## Task objective
Each line of the listing that includes the string "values" needs to be located and copied.

## Exercise data
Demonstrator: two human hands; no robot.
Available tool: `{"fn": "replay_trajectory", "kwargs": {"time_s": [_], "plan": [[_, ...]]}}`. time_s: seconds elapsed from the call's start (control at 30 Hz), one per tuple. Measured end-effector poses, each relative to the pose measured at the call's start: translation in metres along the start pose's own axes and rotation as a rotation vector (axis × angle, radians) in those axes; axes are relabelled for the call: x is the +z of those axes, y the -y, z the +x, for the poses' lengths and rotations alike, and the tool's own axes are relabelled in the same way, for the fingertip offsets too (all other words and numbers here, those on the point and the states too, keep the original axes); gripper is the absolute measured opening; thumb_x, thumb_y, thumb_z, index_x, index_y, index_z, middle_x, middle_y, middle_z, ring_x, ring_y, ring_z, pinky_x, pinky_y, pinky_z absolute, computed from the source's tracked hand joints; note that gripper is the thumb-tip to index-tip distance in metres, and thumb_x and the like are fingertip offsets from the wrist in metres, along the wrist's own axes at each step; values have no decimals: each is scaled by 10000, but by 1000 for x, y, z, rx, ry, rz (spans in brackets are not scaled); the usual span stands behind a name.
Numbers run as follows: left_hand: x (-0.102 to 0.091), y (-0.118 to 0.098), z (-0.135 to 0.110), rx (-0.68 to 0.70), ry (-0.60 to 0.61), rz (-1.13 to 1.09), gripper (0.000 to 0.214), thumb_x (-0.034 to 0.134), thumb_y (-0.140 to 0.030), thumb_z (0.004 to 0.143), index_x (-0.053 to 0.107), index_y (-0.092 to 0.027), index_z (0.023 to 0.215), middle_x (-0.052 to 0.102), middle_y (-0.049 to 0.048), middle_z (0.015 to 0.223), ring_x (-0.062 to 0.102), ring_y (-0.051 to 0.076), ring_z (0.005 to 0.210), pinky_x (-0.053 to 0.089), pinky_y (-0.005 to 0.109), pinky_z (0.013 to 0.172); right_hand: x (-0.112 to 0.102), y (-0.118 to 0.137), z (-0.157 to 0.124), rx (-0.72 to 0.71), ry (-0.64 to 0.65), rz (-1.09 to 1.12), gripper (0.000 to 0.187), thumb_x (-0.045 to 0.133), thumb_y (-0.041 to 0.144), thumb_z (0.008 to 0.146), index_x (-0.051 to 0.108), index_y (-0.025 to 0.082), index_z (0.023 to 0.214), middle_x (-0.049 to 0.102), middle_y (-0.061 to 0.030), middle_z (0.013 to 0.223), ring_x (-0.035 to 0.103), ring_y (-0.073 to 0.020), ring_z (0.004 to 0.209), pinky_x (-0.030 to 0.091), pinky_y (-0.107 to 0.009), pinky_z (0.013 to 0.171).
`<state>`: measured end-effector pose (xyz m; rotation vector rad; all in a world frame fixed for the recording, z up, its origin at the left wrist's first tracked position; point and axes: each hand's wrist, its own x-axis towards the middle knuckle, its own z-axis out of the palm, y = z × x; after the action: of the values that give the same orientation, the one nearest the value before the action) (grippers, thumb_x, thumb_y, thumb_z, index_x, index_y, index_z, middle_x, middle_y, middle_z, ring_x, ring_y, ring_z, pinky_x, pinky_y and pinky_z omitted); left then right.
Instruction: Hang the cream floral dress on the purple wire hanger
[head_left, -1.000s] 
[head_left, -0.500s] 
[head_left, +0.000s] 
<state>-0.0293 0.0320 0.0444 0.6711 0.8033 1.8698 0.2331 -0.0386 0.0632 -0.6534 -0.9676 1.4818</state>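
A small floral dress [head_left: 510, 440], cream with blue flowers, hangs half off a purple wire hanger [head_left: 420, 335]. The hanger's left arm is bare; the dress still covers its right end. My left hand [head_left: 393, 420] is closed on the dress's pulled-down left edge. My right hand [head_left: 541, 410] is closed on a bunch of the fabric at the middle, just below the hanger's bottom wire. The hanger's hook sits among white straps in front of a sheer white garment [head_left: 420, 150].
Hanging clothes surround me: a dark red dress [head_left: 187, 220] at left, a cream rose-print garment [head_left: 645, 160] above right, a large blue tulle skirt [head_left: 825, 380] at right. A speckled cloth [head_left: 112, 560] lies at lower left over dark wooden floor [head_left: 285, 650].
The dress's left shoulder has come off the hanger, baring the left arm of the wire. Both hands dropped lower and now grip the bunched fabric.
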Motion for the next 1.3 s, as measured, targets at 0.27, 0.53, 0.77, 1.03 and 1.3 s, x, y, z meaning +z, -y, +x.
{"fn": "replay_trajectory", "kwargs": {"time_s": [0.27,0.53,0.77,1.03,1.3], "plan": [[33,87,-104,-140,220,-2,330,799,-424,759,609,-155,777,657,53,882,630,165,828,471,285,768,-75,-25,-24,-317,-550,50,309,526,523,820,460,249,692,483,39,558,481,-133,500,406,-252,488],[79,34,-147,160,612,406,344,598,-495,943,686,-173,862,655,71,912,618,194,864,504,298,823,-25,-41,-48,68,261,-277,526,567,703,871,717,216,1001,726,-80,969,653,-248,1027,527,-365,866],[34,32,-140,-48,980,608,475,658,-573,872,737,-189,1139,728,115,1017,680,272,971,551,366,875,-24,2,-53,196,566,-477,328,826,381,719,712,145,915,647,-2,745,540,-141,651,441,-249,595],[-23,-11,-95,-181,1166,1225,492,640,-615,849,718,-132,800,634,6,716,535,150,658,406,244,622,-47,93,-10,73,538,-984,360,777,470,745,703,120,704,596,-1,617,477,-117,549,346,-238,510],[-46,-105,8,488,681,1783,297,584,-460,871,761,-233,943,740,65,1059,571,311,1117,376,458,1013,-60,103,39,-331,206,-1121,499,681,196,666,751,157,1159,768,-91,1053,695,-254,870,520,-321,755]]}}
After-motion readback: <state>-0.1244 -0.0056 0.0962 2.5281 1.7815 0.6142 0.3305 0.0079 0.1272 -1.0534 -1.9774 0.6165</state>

## Worked solution
Available tool: `{"fn": "replay_trajectory", "kwargs": {"time_s": [_], "plan": [[_, ...]]}}`. time_s: seconds elapsed from the call's start (control at 30 Hz), one per tuple. Measured end-effector poses, each relative to the pose measured at the call's start: translation in metres along the start pose's own axes and rotation as a rotation vector (axis × angle, radians) in those axes; axes are relabelled for the call: x is the +z of those axes, y the -y, z the +x, for the poses' lengths and rotations alike, and the tool's own axes are relabelled in the same way, for the fingertip offsets too (all other words and numbers here, those on the point and the states too, keep the original axes); gripper is the absolute measured opening; thumb_x, thumb_y, thumb_z, index_x, index_y, index_z, middle_x, middle_y, middle_z, ring_x, ring_y, ring_z, pinky_x, pinky_y, pinky_z absolute, computed from the source's tracked hand joints; note that gripper is the thumb-tip to index-tip distance in metres, and thumb_x and the like are fingertip offsets from the wrist in metres, along the wrist's own axes at each step; values have no decimals: each is scaled by 10000, but by 1000 for x, y, z, rx, ry, rz (spans in brackets are not scaled); the usual span stands behind a name.
`<state>`: measured end-effector pose (xyz m; rotation vector rad; all in a world frame fixed for the recording, z up, its origin at the left wrist's first tracked position; point and axes: each hand's wrist, its own x-axis towards the middle knuckle, its own z-axis out of the palm, y = z × x; after the action: of the values that give the same orientation, the one nearest the value before the action) (grippers, thumb_x, thumb_y, thumb_z, index_x, index_y, index_z, middle_x, middle_y, middle_z, ring_x, ring_y, ring_z, pinky_x, pinky_y and pinky_z omitted); left then right.

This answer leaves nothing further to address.